Shorten again endorses negative gearing reform

Via the AFR:

As Sydney and Melbourne house prices continue to fall, Mr Shorten signalled that an originally planned July 1, 2019 start date could be deferred until 2020.

He said Labor remained committed to its three-year policy of reforming negative gearing to make the system fairer for first-home buyers against investors who now receive a taxpayer “subsidy”.

“At a point after the election, before our first budget or at our first budget that [negative gearing] will change,” Mr Shorten said on Friday in response to a question from The Australian Financial Review.

Nicely misleading phraseology there. Labor mooted these two dates long ago and not in response to “as Sydney and Melbourne house prices continue to fall”. It previously said that it would install the changes mid-2019 if the election was held this year. If the election was held on the May 2019 timetable then the reform would be pushed out to mid-2020.


    • Don’t see how he can flipflop on this one, without creating “read my lips” levels of anger 😈

    • Meh. It’ll be easy to reform when speculators realise capital gains aren’t likely in the future as housing market begins to act like a market (ie. Goes up And down). No use saving a little in interest when you stand to lose a lot in capital. Also if they can effectively communicate that negative gearing is predominantly a subsidy for the top quarter of “earners” and tie it in with the general systemic unfairness experienced by everyday Australians, they’ll push it through easy.
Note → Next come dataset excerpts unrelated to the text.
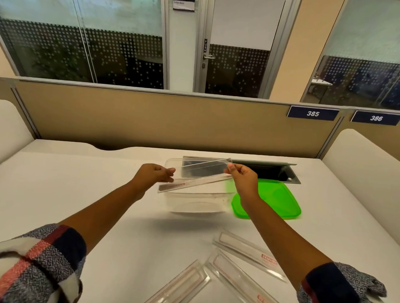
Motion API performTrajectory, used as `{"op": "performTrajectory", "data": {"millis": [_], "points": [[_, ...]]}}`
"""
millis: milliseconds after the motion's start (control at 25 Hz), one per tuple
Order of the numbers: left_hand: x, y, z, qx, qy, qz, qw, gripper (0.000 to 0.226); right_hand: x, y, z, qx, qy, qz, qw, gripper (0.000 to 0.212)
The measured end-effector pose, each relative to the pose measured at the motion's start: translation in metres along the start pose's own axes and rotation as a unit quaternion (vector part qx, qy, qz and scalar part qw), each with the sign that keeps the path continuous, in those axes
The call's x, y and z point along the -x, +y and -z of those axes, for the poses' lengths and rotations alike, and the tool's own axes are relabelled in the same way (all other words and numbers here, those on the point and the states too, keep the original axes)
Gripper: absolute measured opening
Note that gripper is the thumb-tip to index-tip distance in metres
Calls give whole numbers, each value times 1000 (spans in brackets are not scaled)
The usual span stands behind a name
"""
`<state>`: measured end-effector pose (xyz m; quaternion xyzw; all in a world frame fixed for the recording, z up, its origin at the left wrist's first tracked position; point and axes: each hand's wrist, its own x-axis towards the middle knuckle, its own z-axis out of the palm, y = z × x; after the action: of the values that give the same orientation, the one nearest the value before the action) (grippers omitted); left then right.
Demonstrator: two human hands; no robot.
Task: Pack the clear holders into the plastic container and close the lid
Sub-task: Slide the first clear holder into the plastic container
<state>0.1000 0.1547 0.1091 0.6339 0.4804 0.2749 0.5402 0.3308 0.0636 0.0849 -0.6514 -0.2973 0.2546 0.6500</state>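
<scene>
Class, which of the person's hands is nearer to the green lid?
Right. The right hand is just above the green lid's left edge; the left hand is across the clear container, farther away.

Bright, even overhead light; soft shadows; wide-angle bending at edges; slight motion blur.
</scene>
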Motion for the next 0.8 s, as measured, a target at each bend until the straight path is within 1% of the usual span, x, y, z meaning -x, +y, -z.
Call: {"op": "performTrajectory", "data": {"millis": [80, 160, 280, 360, 400, 520, 640, 720, 760, 800], "points": [[-4, -4, -5, 40, 13, 18, 999, 25, -3, 2, 0, -1, 23, -11, 1000, 16], [-20, -5, -12, 72, 45, 38, 996, 29, -14, 11, -6, 22, 46, -42, 998, 20], [-46, -2, -21, 124, 95, 80, 984, 24, -30, 22, -13, 51, 59, -113, 990, 25], [-55, -1, -26, 144, 120, 101, 977, 19, -39, 25, -13, 37, 47, -163, 985, 20], [-60, -3, -27, 159, 129, 102, 973, 21, -45, 23, -12, 20, 37, -182, 982, 17], [-69, -9, -27, 174, 135, 87, 972, 37, -59, 16, -7, -22, 0, -224, 974, 10], [-72, -13, -32, 125, 126, 77, 981, 47, -65, 14, -5, -10, -34, -233, 972, 3], [-73, -15, -37, 90, 130, 71, 985, 50, -69, 18, -5, 21, -43, -214, 976, 34], [-74, -17, -38, 67, 135, 67, 986, 51, -69, 19, -5, 44, -37, -201, 978, 45], [-74, -18, -38, 37, 141, 62, 987, 50, -70, 19, -6, 71, -24, -183, 980, 49]]}}
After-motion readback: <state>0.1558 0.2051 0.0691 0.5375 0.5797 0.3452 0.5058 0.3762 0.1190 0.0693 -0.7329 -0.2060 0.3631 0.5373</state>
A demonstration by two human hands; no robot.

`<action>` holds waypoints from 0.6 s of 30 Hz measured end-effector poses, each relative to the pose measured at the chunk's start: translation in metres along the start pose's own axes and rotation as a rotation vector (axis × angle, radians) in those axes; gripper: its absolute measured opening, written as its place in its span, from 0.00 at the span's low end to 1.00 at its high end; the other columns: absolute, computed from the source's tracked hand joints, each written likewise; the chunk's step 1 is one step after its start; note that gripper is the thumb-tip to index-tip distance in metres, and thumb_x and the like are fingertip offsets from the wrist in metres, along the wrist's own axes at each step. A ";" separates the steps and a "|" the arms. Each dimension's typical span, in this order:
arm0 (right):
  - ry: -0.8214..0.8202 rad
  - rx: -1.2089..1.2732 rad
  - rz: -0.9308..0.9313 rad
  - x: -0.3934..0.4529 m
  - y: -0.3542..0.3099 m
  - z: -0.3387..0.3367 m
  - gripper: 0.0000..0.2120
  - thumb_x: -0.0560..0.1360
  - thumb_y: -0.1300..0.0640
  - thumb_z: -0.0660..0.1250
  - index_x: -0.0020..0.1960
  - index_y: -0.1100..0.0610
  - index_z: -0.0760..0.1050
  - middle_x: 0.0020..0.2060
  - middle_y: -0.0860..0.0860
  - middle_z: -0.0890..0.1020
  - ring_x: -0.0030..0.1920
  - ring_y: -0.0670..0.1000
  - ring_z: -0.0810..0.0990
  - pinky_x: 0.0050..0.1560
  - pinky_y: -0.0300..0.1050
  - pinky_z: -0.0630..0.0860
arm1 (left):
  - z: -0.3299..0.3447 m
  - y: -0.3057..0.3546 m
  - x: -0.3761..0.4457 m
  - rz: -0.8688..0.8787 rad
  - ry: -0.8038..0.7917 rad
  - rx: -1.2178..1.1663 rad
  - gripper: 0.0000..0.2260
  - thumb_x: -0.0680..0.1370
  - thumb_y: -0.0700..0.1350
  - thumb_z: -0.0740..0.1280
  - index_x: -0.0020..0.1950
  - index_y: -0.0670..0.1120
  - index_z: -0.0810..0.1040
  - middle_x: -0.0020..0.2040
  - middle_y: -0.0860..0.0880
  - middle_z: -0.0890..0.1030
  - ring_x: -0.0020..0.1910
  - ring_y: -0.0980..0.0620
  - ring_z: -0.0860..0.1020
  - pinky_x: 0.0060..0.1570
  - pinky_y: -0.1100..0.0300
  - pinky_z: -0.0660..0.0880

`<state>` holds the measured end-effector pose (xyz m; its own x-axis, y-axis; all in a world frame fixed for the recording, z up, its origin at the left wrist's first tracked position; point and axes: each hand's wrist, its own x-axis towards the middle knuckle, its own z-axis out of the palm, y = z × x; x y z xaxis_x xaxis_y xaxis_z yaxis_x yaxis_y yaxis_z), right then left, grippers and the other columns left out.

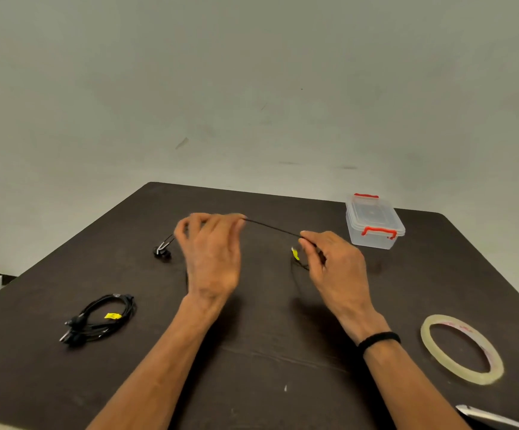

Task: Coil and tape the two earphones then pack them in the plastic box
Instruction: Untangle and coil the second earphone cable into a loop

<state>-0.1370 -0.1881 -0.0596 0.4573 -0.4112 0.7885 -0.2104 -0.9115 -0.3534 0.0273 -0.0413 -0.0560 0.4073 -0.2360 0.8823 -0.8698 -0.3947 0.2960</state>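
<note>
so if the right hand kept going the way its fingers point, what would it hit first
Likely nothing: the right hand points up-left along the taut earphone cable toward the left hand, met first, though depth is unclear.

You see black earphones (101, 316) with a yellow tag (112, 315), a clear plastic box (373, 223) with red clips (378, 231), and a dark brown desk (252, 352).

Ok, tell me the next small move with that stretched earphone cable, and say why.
Probably start looping the cable round the left hand's fingers. It runs taut between both hands' pinches, the right hand holding near the yellow tag, and its earbuds lie on the table. The other earphone lies coiled; the tape roll and closed plastic box wait untouched.
</note>
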 end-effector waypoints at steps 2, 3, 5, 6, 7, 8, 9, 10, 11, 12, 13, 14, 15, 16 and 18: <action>0.016 -0.001 0.039 0.001 0.005 -0.005 0.10 0.81 0.54 0.71 0.60 0.56 0.85 0.45 0.48 0.85 0.41 0.46 0.82 0.42 0.44 0.82 | -0.006 -0.013 0.001 -0.151 0.026 0.051 0.06 0.83 0.48 0.68 0.57 0.53 0.84 0.48 0.54 0.84 0.54 0.47 0.74 0.62 0.43 0.66; 0.017 -0.002 0.046 0.000 0.005 -0.006 0.10 0.81 0.54 0.71 0.60 0.56 0.85 0.45 0.49 0.85 0.41 0.46 0.82 0.43 0.44 0.82 | -0.008 -0.016 0.002 -0.182 0.031 0.072 0.07 0.83 0.48 0.68 0.59 0.53 0.84 0.51 0.53 0.84 0.56 0.46 0.75 0.63 0.40 0.66; 0.017 -0.006 0.025 -0.001 0.003 -0.005 0.10 0.81 0.55 0.71 0.60 0.57 0.85 0.45 0.49 0.85 0.41 0.46 0.82 0.42 0.45 0.83 | -0.008 -0.010 0.001 -0.119 0.005 0.057 0.13 0.83 0.46 0.67 0.67 0.52 0.81 0.59 0.51 0.82 0.62 0.43 0.75 0.67 0.36 0.65; 0.017 -0.010 -0.001 -0.002 0.000 -0.003 0.09 0.81 0.55 0.72 0.59 0.57 0.85 0.45 0.49 0.85 0.41 0.46 0.82 0.42 0.46 0.83 | -0.006 -0.002 0.000 -0.043 -0.035 0.023 0.16 0.83 0.46 0.66 0.71 0.51 0.78 0.63 0.51 0.81 0.65 0.43 0.74 0.69 0.35 0.64; 0.015 -0.012 -0.031 -0.003 -0.003 -0.001 0.09 0.81 0.55 0.72 0.59 0.57 0.85 0.45 0.48 0.84 0.41 0.46 0.82 0.42 0.45 0.82 | -0.004 0.007 -0.002 0.041 -0.086 -0.017 0.18 0.83 0.47 0.66 0.74 0.51 0.76 0.66 0.51 0.80 0.68 0.44 0.73 0.72 0.35 0.62; 0.010 -0.008 -0.062 -0.003 -0.005 0.000 0.09 0.81 0.56 0.72 0.59 0.57 0.85 0.45 0.49 0.84 0.41 0.47 0.82 0.42 0.45 0.82 | -0.002 0.016 -0.005 0.128 -0.139 -0.050 0.19 0.84 0.47 0.66 0.75 0.50 0.75 0.66 0.52 0.80 0.70 0.45 0.73 0.74 0.35 0.60; 0.000 0.001 -0.088 -0.003 -0.008 0.001 0.09 0.82 0.56 0.72 0.60 0.57 0.84 0.46 0.49 0.84 0.42 0.47 0.83 0.43 0.45 0.82 | 0.001 0.023 -0.008 0.210 -0.184 -0.072 0.18 0.84 0.48 0.67 0.74 0.51 0.76 0.64 0.53 0.82 0.69 0.46 0.75 0.75 0.35 0.59; -0.010 0.011 -0.106 -0.003 -0.009 0.001 0.09 0.82 0.56 0.72 0.60 0.57 0.84 0.47 0.49 0.85 0.43 0.47 0.83 0.45 0.44 0.82 | 0.004 0.027 -0.010 0.272 -0.213 -0.084 0.16 0.84 0.49 0.67 0.72 0.51 0.78 0.60 0.54 0.84 0.65 0.48 0.77 0.75 0.35 0.60; -0.018 0.017 -0.118 -0.003 -0.011 0.001 0.10 0.82 0.56 0.72 0.61 0.57 0.84 0.47 0.49 0.85 0.44 0.47 0.83 0.46 0.43 0.82 | 0.005 0.029 -0.012 0.303 -0.221 -0.093 0.13 0.83 0.49 0.68 0.68 0.51 0.81 0.55 0.55 0.85 0.61 0.49 0.78 0.74 0.36 0.61; -0.022 0.018 -0.124 -0.004 -0.012 0.001 0.10 0.81 0.56 0.72 0.61 0.57 0.84 0.48 0.50 0.85 0.45 0.47 0.84 0.46 0.42 0.82 | 0.005 0.028 -0.012 0.306 -0.214 -0.101 0.11 0.83 0.49 0.68 0.64 0.51 0.83 0.50 0.55 0.85 0.56 0.49 0.79 0.73 0.38 0.63; -0.021 0.014 -0.124 -0.004 -0.013 0.001 0.10 0.81 0.56 0.72 0.61 0.57 0.84 0.48 0.50 0.85 0.45 0.47 0.84 0.46 0.42 0.82 | 0.005 0.026 -0.010 0.292 -0.191 -0.104 0.08 0.83 0.49 0.69 0.60 0.51 0.84 0.47 0.55 0.85 0.52 0.49 0.79 0.70 0.42 0.65; -0.014 0.009 -0.118 -0.004 -0.013 0.001 0.10 0.81 0.56 0.72 0.60 0.57 0.84 0.47 0.49 0.85 0.44 0.47 0.84 0.45 0.43 0.83 | 0.003 0.022 -0.008 0.265 -0.154 -0.099 0.06 0.83 0.49 0.69 0.57 0.51 0.85 0.45 0.56 0.85 0.49 0.50 0.78 0.67 0.45 0.65; -0.002 0.004 -0.106 -0.003 -0.012 0.000 0.09 0.81 0.56 0.72 0.60 0.57 0.84 0.46 0.49 0.85 0.43 0.47 0.83 0.44 0.44 0.82 | 0.000 0.018 -0.005 0.218 -0.107 -0.086 0.06 0.83 0.49 0.69 0.54 0.51 0.85 0.44 0.56 0.84 0.48 0.50 0.78 0.65 0.47 0.64; 0.015 0.002 -0.087 -0.002 -0.010 0.000 0.09 0.81 0.56 0.72 0.59 0.57 0.85 0.45 0.49 0.85 0.42 0.47 0.83 0.43 0.45 0.82 | -0.003 0.012 -0.002 0.148 -0.063 -0.069 0.05 0.83 0.49 0.69 0.53 0.52 0.85 0.43 0.56 0.84 0.48 0.49 0.77 0.63 0.48 0.64; 0.048 0.004 -0.036 0.001 -0.005 -0.004 0.08 0.81 0.55 0.72 0.58 0.57 0.85 0.44 0.48 0.85 0.41 0.47 0.82 0.42 0.47 0.82 | -0.008 -0.002 0.001 -0.035 0.000 -0.024 0.06 0.83 0.49 0.68 0.52 0.52 0.85 0.43 0.55 0.84 0.48 0.48 0.77 0.61 0.45 0.64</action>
<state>-0.1391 -0.1842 -0.0557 0.4226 -0.3779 0.8238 -0.1915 -0.9256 -0.3264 0.0274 -0.0339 -0.0526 0.4372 -0.2225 0.8714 -0.8617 -0.3810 0.3351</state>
    • Housing is falling and it’s obvious to the average punter. THere will be no negative gearing reform. That would require a spine, which doesn’t exist in Australian politics.

      • I know stupid people who are holding onto their investment properties. One of my smart mates put his investment property on the market soon after doughnut day. Prices in Sydney are now 9% below peak and stupid people are still holding onto their investment properties.

        But I do not know how long the price slump will last.

        Shorten could legalise the foreign purchase of Aussie houses and that may bring prices back up.

      • @Jacob – is it stupid though? I thought about this; property is illquid especially currently when there is a downturn. Stamp duty and other transaction costs also bite especially at the 500-700k range (Sydney, Melbourne) which what many investment properties are aimed at geared at renters. To get back out (with your investment money which in the long run is worse in cash) and get back in later (if you can pick the absolute bottom which is no guarantee) is quite a chunk of money and a lot of hassle. If Labor change the laws any new property won’t have the CGT exemptions and such either which IMO matters more than negative gearing. Especially if rent is covering the mortgage and your not too leveraged. Its a question of how deep you think the price falls will be and if/when it will recover. Sure you wouldn’t be buying now but if you have a property already the getting in and out is a slightly different equation maybe? i.e. if your property is part of an asset allocation and you have covered your bases maybe its fair; if your a 5 property under 30 something gambler who’s attended a spuiking property investment seminar maybe not.

    • Agree. Aside from political suicide, also generally a dumb idea. Let the market fall on it’s own sword. Horse has bolted for NG.

  1. The abolition of negative gearing will be to shorten what “there will be no carbon price under the government I lead” was to gillard.

    • Shorten is taking a political risk in advocating quite mild negative gearing reforms, it is reason why Labor aren’t polling like 60% of the two party preferred vote at the moment.

  2. Jacinda Ardern also said the right things before the election. So did Gillard and Winston Peters.

    They are no consequences for lying. No wonder the profession is full of psychopaths.

    “skilled” immigration:

    17 hours ago

    a forged Indian driver licence that was used to obtain a licence in NZ.

    Mr Singh has been in New Zealand since 2009 when he arrived as a dependent of his wife while she studied in the country.

    Students eh? The wife comes here to “study” and the “dependant” husband comes over to work full time in jobs that Aussies/Kiwis used to do.

  3. Yawn..
    I’ll hold off on claiming my “it’ll never happen” prize until 2022 just to be nice to you all………
    In the current environment – No Chance.